REPUBLIKA.CO.ID, JAKARTA -- Komisi Pemberantasan Korupsi (KPK) memeriksa tersangka suap penetapan perizinan ekspor lobster tahun 2020, Amiril Mukminin (AM). Sekretaris pribadi mantan menteri kelautan dan perikanan (KKP) Edhy Prabowo (EP) itu diperiksa terkait aliran dana suap perkara tersebut.

"Diperiksa terkait dengan pengetahuan saksi soal adanya arahan tersangka EP mengenai penggunaan uang yang diduga bersumber dari penerimaan atas izin ekspor benih lobster," kata Plt Juru Bicara KPK Ali Fikri di Jakarta, Rabu (23/11).

Pemeriksaan tersangka Amiril Mukminin dilakukan pada Selasa (22/12) lalu.
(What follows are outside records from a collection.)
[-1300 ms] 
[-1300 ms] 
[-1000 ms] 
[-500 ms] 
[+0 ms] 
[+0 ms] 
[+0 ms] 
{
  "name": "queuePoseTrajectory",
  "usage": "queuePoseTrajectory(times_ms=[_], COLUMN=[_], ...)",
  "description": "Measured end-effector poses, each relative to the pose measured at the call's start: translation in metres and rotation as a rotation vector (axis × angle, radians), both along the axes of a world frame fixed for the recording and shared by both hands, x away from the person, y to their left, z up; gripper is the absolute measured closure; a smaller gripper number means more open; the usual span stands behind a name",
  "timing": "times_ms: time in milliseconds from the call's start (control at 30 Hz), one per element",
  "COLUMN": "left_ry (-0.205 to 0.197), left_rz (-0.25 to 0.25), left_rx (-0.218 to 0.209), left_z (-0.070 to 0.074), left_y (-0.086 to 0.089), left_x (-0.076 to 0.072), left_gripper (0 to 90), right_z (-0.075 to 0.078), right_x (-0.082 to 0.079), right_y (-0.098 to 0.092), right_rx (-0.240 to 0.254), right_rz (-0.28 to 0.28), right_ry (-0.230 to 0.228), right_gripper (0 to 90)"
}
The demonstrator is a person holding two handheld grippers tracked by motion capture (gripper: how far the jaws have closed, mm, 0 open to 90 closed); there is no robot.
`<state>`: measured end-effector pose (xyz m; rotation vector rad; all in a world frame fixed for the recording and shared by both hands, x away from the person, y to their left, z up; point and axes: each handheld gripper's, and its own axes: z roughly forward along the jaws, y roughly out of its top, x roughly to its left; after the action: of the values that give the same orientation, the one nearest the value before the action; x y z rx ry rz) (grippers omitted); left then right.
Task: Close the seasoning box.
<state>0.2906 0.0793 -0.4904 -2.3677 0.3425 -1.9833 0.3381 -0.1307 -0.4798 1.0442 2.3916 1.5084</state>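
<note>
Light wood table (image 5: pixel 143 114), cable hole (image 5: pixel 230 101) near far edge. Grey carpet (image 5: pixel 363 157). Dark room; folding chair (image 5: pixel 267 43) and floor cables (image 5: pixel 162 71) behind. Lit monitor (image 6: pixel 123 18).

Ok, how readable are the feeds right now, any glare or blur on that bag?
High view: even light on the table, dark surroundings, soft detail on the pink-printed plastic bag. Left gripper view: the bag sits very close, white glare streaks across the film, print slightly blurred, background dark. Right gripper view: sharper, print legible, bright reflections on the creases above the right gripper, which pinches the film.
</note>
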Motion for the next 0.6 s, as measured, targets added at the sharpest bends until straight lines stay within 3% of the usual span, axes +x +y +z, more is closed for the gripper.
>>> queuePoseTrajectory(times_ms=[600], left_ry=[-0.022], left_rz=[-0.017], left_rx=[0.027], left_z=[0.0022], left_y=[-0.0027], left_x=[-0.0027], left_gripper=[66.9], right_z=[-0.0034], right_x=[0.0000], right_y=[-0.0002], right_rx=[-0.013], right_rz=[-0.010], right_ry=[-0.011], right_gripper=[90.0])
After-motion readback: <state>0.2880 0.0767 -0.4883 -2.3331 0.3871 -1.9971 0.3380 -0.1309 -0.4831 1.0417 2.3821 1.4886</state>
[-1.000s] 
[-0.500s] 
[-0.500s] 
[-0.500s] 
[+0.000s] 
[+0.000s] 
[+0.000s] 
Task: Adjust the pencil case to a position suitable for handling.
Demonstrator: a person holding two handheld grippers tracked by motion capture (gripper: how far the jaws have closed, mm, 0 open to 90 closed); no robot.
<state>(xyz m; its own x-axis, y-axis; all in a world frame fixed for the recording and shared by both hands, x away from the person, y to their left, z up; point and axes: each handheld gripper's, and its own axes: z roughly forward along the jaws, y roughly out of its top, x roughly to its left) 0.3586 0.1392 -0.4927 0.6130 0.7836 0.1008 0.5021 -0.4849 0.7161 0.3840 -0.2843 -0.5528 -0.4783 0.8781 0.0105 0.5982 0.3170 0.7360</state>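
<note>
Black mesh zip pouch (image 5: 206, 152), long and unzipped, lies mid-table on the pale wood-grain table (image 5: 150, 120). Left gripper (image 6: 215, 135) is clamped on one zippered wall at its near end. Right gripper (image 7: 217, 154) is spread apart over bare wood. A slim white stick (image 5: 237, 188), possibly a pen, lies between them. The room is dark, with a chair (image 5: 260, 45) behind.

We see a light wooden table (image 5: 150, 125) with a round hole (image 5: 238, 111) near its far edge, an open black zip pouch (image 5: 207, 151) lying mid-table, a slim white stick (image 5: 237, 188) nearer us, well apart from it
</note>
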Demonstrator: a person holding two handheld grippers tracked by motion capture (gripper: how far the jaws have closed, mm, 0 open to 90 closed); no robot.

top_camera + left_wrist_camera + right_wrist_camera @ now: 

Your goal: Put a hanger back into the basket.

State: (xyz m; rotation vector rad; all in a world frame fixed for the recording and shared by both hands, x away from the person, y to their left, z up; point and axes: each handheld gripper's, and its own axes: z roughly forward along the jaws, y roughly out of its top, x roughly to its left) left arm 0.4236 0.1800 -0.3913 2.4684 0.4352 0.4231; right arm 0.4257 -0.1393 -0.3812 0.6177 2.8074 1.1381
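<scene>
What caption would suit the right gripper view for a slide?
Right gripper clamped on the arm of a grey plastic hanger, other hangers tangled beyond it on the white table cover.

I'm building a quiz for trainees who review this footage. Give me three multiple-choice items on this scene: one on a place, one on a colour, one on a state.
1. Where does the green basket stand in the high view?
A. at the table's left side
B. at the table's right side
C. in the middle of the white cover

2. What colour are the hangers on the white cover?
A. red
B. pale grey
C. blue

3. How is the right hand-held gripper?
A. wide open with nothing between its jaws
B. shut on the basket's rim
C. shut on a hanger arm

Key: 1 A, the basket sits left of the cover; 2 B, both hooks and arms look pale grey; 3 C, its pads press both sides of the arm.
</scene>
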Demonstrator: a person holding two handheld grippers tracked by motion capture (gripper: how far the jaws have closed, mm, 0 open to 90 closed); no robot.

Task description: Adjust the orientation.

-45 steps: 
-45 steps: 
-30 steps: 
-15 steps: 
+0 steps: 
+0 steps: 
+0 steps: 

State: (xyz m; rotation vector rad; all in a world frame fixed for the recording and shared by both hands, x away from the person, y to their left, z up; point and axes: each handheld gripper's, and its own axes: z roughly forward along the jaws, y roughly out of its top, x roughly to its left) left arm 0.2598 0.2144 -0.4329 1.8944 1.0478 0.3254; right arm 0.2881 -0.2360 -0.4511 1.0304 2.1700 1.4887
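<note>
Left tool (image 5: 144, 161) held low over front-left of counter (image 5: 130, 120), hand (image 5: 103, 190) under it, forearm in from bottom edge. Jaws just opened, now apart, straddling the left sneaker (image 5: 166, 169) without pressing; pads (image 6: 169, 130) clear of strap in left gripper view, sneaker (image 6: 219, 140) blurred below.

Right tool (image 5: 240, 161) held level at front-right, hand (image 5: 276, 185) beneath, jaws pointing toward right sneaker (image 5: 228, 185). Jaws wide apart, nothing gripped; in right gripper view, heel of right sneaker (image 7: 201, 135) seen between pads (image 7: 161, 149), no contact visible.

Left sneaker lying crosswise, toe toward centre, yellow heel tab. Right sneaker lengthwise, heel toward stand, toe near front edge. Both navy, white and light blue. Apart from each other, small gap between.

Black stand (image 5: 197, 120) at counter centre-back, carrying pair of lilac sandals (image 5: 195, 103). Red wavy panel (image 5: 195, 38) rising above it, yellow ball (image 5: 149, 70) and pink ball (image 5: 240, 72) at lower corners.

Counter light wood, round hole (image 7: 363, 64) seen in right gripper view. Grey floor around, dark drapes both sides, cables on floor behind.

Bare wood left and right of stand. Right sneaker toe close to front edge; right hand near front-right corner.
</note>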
Dia diperiksa dalam kapasitasnya sebagai saksi dan dimintai keterangan guna melengkapi berkas perkara tersangka Edhy Prabowo.

Ali mengatakan, KPK mengonfirmasi perihal penggunaan uang yang salah satunya dihabiskan untuk belanja mobil. Begitu juga dengan membayar sewa apartemen untuk pihak-pihak lain yang saat ini masih akan terus didalami oleh tim penyidik.

Meski demikian, Ali enggan memberikan keterangan lebih lanjut terkait pemeriksaan tersebut. Dia mengatakan, hal itu merupakan materi penyidikan yang tidak bisa dipublikasikan untuk saat ini.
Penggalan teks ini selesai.